■ Problem description
Copy word for word the lines from the start of the records through the line that contains "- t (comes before", both included.

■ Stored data
*****
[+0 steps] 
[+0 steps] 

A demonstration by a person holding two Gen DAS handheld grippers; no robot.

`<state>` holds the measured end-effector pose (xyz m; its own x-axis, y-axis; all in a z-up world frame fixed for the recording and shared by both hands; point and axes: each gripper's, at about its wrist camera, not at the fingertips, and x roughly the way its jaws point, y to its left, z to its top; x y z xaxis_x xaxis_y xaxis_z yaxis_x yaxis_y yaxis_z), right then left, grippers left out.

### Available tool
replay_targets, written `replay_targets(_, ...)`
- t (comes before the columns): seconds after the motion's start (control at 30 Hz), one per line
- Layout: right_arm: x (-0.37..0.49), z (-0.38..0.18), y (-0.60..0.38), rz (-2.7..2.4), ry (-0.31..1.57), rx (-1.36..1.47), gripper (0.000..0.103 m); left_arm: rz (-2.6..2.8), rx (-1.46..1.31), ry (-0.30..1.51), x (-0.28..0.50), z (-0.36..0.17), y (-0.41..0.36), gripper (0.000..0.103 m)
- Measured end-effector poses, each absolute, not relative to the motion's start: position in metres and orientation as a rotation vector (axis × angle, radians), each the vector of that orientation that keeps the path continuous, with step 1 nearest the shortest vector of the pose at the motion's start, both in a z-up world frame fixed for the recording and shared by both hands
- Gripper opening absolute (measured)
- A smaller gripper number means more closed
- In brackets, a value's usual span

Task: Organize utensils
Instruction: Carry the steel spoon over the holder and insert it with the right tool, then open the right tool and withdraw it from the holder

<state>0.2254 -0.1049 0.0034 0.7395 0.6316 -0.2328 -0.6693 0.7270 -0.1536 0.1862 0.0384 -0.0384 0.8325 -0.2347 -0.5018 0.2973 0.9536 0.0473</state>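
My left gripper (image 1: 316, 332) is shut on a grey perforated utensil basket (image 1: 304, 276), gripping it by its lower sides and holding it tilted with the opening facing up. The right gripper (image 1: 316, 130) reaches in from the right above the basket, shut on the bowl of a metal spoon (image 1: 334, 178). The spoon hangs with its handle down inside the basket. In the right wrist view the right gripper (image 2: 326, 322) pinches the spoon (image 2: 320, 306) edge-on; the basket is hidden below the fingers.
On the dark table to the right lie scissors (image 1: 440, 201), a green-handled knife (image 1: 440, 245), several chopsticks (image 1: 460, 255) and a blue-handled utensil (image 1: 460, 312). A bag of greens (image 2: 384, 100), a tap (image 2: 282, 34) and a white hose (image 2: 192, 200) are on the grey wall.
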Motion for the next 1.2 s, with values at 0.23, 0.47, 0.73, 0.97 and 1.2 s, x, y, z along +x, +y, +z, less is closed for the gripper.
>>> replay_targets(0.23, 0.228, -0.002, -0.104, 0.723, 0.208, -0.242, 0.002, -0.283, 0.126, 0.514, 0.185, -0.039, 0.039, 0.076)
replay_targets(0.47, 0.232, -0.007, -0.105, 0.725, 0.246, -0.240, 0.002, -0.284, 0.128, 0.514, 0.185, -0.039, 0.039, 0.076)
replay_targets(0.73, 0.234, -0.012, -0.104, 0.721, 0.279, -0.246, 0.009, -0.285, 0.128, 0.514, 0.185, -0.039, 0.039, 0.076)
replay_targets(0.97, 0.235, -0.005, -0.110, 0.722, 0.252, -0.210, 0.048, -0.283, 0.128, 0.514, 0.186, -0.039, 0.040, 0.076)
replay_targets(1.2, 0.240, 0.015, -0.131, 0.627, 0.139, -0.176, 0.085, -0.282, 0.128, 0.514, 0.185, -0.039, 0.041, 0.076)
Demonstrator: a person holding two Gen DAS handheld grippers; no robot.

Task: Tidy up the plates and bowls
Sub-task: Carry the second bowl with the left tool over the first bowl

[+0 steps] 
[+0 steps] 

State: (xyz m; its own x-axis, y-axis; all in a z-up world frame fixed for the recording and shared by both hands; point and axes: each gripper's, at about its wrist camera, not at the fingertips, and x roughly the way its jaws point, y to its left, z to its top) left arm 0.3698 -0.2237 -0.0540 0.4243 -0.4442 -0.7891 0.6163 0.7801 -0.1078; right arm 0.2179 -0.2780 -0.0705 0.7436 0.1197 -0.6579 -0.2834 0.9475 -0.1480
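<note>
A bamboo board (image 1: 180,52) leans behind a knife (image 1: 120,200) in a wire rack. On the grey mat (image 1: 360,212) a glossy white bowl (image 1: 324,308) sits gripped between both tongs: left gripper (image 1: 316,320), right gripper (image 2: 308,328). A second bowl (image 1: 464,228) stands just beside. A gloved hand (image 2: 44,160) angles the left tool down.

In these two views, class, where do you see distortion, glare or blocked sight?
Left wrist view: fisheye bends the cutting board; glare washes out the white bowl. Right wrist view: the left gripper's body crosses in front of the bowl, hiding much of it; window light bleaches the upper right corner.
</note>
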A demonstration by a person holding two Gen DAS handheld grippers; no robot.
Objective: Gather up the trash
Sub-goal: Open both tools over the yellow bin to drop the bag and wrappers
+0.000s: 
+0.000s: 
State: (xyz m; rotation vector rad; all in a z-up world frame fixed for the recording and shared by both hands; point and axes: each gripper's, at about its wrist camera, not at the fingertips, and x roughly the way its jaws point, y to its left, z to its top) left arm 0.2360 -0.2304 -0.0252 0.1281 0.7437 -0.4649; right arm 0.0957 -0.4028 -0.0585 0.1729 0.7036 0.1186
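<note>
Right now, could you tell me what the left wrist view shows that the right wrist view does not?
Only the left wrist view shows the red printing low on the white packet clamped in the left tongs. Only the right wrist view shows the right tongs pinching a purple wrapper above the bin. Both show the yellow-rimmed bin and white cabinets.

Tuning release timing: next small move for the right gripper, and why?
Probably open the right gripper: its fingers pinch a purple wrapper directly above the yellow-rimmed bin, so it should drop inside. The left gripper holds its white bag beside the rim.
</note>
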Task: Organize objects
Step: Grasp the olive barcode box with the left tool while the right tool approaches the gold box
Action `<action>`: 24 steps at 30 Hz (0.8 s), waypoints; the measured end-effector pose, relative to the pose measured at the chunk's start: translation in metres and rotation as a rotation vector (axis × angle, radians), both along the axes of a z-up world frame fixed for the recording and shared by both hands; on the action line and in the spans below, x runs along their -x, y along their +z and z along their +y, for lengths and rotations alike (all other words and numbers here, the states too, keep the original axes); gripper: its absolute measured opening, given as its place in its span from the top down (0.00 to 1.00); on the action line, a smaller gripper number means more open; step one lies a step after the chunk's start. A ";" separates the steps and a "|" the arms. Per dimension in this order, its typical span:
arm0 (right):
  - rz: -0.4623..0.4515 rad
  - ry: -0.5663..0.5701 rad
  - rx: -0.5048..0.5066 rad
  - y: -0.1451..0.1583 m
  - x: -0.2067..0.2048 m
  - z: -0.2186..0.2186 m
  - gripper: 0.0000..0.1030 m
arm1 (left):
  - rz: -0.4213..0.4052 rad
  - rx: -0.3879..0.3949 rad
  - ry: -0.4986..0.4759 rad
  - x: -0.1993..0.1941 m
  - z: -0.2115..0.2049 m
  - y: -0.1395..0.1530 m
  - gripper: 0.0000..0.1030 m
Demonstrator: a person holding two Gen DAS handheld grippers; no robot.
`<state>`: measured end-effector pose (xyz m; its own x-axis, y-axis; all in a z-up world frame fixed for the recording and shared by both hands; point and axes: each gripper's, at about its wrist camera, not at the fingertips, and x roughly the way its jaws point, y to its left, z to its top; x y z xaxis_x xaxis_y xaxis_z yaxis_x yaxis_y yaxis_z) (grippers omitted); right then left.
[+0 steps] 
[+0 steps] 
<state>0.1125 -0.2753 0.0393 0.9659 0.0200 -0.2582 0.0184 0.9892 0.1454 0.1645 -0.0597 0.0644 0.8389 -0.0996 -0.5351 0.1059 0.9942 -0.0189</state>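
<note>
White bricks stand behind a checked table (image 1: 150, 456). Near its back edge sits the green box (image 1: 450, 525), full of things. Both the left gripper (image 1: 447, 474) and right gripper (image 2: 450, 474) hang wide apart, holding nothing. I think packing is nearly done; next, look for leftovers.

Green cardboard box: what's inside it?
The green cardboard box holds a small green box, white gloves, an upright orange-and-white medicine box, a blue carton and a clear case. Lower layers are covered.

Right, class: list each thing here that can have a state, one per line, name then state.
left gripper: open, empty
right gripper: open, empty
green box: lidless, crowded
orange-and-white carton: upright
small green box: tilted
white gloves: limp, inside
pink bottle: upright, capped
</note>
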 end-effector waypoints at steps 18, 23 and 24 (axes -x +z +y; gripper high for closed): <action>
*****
■ Answer area
[+0 steps] 
[+0 steps] 

A demonstration by a person holding two Gen DAS handheld grippers; no robot.

`<state>` holds the measured end-effector pose (xyz m; its own x-axis, y-axis; all in a z-up world frame fixed for the recording and shared by both hands; point and axes: each gripper's, at about its wrist camera, not at the fingertips, and x roughly the way its jaws point, y to its left, z to its top; x y z xaxis_x xaxis_y xaxis_z yaxis_x yaxis_y yaxis_z), right then left, grippers left out.

### Available tool
replay_targets, written `replay_targets(_, ...)`
- t (comes before the columns): seconds after the motion's start (control at 30 Hz), one per line

Nothing else is required to finish the exercise.